Le viol n’est que l’un des nombreux sévisses que subissent les femmes en Côte d’Ivoire. De nombreux époux, par exemple, croient toujours que battre leur femme est tout à fait normal. Et il existe encore des femmes pour qui dénoncer leur mari pour violence conjugal est un sacrilège. Ce constat réalisé par l’ONG Femmes en action, dépeint le difficile contexte dans lequel les mécanismes pour freiner les violences basées sur le genre (VBG) dans le pays, doivent s’appliquer.  

 

Selon l’ONG Citoyennes pour la promotion et défense des droits des enfants, femmes et minorités (Cpdefm), les femmes à Abidjan, subissent 5 formes de violences : le mariage forcé, le viol, l’excision, la pédocriminalité et le féminicide. Rien que dans la capitale économique, 416 féminicides ont été enregistrés en 2019 et 2020. Les chiffres de la directrice du Comité national de lutte contre les violences faites aux femmes et aux enfants, Josianne Bessy, annoncent que 32,1% des femmes sont mariées avant l’âge de 18 ans. 36,7% des femmes âgées de 15 à 49 ans sont excisées.

 

Comment lutte-t-on contre ces différents phénomènes où, le plus souvent, les protagonistes sont liés les uns aux autres ?
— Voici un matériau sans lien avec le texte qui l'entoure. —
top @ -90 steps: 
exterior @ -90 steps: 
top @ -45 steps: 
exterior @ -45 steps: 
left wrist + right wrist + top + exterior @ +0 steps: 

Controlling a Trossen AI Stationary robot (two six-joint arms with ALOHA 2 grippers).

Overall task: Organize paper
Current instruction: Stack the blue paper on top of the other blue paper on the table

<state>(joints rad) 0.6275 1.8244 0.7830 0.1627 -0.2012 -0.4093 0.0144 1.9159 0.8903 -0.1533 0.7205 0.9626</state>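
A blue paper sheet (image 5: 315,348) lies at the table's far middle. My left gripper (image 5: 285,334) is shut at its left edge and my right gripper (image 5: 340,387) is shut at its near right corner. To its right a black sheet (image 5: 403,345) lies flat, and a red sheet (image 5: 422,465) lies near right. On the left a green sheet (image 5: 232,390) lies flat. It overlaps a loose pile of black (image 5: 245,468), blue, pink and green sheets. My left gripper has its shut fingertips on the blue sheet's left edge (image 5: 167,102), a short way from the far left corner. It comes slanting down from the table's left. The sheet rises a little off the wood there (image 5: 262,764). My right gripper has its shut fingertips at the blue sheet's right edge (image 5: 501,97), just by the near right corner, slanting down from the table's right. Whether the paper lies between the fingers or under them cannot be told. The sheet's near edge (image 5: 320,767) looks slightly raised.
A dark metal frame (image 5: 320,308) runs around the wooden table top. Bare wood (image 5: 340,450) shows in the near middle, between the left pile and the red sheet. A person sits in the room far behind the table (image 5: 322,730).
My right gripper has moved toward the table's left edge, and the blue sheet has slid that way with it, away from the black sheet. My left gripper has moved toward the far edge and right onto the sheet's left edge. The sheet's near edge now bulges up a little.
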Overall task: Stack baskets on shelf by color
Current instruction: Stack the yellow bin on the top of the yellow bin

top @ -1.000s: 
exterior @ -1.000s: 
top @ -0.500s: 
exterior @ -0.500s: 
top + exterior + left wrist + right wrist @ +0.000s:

Rien qu’avec la mutilation génitales, l’Etat a été obligé de mener la chasse aux exciseuses. Des ‘‘bourreaux’’ parfois cachés par leurs victimes. Idem pour le mariage forcé, où les sensibilités familiales sont encore plus accentuées. Les quelques cas signalés au ministère de la femme de la famille et de l'enfance, l’ont été essentiellement grâce à la sensibilisation.

Les chiffres de 2020 en Côte d’Ivoire, indiquent que 3157 personnes survivantes de violences basées sur le genre (VBG) ont été prises en charge par les plateformes de VBG dont 2674 femmes et filles, 85 % des alertes de mariages forcés ont été signalés et 56 % des alertes de mutilations génitales féminines ont été gérés avec succès.